Pada zaman sekarang, kendaraan roda empat merupakan pilihan utama masyarakat Indonesia ketika bepergian, terutama saat musim Lebaran. Namun, mobil tersebut memerlukan bensin sebagai Bahan Bakar Minyak (BBM) agar dapat berjalan. Ternyata, pada tahun 1893, di Indonesia ada mobil berkapasitas mesin 2.000 cc yang bisa berjalan tanpa BBM. Mobil ini adalah Benz Viktoria yang dimiliki oleh Sultan Kesultanan Surakarta, Pakubuwana X. Ketika mobil ini pertama kali tiba, Gubernur Jenderal Hindia Belanda dan Ratu Belanda bahkan belum memiliki mobil, mereka masih mengandalkan kereta kuda sebagai alat transportasi.
Mobil ini menjadi perbincangan karena bisa melaju kencang tanpa harus ditarik oleh kuda, sehingga disebut kereta setan. Ternyata, Benz Viktoria menggunakan naphtha, bukan bensin, sebagai bahan bakar. Naphtha adalah hasil sulingan murni minyak bumi yang merupakan pelarut dan pengencer alami. Pada masa itu, naphtha digunakan sebagai bahan bakar sebelum akhirnya digantikan oleh bensin yang dicampur dengan zat kimia seperti timbal, isooktan, dan heptana pada 1920-an.

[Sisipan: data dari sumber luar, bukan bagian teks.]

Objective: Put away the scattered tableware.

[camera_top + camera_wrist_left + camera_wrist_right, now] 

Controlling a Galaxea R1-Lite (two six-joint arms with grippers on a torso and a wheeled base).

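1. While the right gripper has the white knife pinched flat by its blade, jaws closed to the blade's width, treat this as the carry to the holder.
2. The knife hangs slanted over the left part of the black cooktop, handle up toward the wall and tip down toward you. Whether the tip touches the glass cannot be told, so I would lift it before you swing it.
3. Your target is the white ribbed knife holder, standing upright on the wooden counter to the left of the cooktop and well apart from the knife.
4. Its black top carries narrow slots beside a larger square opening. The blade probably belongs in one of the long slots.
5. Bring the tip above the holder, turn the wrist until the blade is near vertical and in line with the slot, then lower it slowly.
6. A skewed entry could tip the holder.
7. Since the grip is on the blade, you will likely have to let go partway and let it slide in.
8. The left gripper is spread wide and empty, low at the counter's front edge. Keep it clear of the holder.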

Meski naphtha sulit didapat dan harganya mahal, Pakubuwono X tetap membelinya agar Benz Viktoria bisa beroperasi di Indonesia. Setelah diisi naphtha, mobil harus dihangatkan selama 20 menit sebelum bisa digunakan. Seiring dengan perkembangan teknologi, penggunaan naphtha ini kemudian tergantikan oleh bensin yang lebih mudah didapat. Dengan eksistensi bensin, pertumbuhan kendaraan bermesin di Indonesia semakin pesat.

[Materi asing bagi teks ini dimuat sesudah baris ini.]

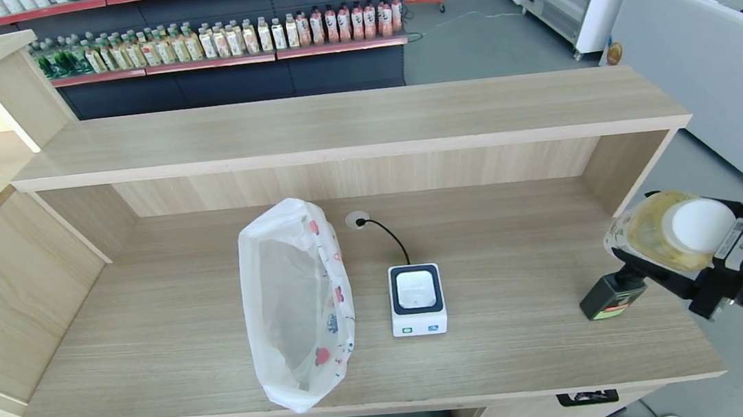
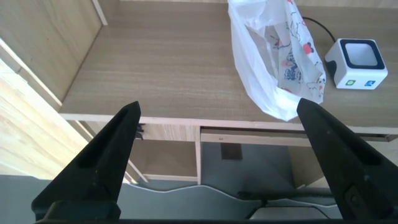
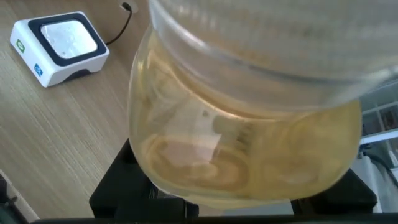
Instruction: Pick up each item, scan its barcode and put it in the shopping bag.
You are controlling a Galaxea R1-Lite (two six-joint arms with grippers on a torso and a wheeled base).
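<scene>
A clear jar (image 1: 664,233) of yellowish liquid with a white cap is pinched in the right end effector (image 1: 654,268), held above the tabletop's (image 1: 529,330) right edge, cap tilted upward. The scanner (image 1: 416,298) sits mid-tabletop, well to the jar's left, and the shopping bag (image 1: 295,306) stands just beyond it. The left end effector (image 2: 217,109), spread and empty, hangs off the front edge.

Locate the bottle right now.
Head view: the bottle sits in the right gripper at the counter's right end, right of the scanner.
</scene>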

Dalam buku Hindia Belanda 1930 (2017) karya J. Stroomberg, disebutkan bahwa pertumbuhan kendaraan di Indonesia sudah terjadi sejak tahun 1920-an, dimana sudah ada pabrik perakitan mobil di Tanjung Priuk, Batavia. Dengan begitu, kendaraan bermesin semakin populer di Indonesia, mendorong pertumbuhan industri otomotif di tanah air.